ACTIVITY –
Give back an exact copy of the lines below, from the first through the line with "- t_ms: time"; please stop there.
BEGIN SUPPLIED DATA
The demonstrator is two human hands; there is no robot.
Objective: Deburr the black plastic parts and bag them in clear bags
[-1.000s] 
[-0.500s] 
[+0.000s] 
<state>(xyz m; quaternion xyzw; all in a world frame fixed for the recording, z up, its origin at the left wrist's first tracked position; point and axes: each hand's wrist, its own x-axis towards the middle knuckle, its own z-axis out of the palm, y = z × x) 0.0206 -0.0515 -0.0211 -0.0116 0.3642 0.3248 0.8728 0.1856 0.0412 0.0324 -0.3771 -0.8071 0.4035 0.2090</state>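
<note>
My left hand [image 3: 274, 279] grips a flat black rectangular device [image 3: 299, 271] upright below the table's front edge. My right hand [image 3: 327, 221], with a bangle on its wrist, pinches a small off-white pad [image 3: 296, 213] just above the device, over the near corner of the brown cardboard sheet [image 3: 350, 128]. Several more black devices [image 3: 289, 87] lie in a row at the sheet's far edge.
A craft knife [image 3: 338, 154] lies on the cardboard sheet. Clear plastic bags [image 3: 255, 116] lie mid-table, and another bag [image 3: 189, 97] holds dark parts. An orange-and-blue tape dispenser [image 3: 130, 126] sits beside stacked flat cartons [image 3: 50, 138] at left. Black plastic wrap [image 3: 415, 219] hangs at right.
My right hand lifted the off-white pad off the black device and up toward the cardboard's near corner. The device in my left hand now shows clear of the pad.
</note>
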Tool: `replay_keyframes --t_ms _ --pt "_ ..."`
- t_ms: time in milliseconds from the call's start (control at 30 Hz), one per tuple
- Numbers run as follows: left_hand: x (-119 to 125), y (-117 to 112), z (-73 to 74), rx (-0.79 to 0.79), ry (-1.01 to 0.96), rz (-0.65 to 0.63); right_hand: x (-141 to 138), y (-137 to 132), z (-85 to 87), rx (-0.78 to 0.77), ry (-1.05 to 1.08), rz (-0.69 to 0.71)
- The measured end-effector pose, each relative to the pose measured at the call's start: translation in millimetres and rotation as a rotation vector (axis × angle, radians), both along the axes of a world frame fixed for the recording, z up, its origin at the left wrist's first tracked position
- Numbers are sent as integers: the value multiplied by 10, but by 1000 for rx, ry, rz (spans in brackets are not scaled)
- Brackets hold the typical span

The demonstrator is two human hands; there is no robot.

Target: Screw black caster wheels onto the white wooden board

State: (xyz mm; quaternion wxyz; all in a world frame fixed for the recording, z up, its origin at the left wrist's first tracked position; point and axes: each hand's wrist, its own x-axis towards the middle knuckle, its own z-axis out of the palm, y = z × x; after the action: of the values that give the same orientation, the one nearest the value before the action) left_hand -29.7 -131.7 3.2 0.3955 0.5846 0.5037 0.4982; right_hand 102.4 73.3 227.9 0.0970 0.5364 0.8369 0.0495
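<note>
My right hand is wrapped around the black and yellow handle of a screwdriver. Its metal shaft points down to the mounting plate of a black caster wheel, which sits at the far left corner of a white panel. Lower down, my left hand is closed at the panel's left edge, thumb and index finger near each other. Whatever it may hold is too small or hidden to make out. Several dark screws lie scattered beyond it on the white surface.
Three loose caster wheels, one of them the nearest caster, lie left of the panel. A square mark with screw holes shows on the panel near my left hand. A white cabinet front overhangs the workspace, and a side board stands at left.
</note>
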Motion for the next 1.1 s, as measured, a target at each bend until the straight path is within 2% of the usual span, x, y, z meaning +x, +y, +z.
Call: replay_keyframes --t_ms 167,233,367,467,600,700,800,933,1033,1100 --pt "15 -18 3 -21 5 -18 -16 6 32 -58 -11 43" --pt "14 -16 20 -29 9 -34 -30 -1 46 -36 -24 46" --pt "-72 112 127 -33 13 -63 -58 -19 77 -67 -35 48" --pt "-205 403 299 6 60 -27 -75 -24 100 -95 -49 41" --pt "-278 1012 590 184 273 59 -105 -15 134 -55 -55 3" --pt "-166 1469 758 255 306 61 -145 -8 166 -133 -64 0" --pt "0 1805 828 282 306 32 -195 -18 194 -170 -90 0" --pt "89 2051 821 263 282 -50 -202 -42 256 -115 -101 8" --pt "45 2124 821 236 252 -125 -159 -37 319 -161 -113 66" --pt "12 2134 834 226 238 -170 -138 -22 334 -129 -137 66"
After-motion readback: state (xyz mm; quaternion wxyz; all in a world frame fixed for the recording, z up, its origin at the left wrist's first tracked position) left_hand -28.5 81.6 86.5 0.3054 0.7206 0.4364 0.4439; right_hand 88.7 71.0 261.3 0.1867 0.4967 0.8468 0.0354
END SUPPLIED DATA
RESPONSE TO THIS TASK –
The demonstrator is two human hands; there is no robot.
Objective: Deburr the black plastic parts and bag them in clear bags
[-1.000s] 
[-0.500s] 
[+0.000s] 
<state>(xyz m; quaternion xyzw; all in a world frame fixed for the recording, z up, its origin at the left wrist's first tracked position; point and axes: each hand's wrist, its own x-axis towards the middle knuckle, its own z-axis out of the palm, y = z × x) 0.0206 -0.0515 -0.0211 -0.0116 0.3642 0.3248 0.8728 0.1856 0.0412 0.0324 -0.3771 -0.8071 0.4035 0.2090</state>
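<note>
My left hand [image 3: 274, 279] grips a flat black rectangular device [image 3: 299, 271] upright below the table's front edge. My right hand [image 3: 327, 221], with a bangle on its wrist, pinches a small off-white pad [image 3: 296, 213] just above the device, over the near corner of the brown cardboard sheet [image 3: 350, 128]. Several more black devices [image 3: 289, 87] lie in a row at the sheet's far edge.
A craft knife [image 3: 338, 154] lies on the cardboard sheet. Clear plastic bags [image 3: 255, 116] lie mid-table, and another bag [image 3: 189, 97] holds dark parts. An orange-and-blue tape dispenser [image 3: 130, 126] sits beside stacked flat cartons [image 3: 50, 138] at left. Black plastic wrap [image 3: 415, 219] hangs at right.
My right hand lifted the off-white pad off the black device and up toward the cardboard's near corner. The device in my left hand now shows clear of the pad.
</note>
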Tool: `replay_keyframes --t_ms _ --pt "_ ..."`
- t_ms: time in milliseconds from the call's start (control at 30 Hz), one per tuple

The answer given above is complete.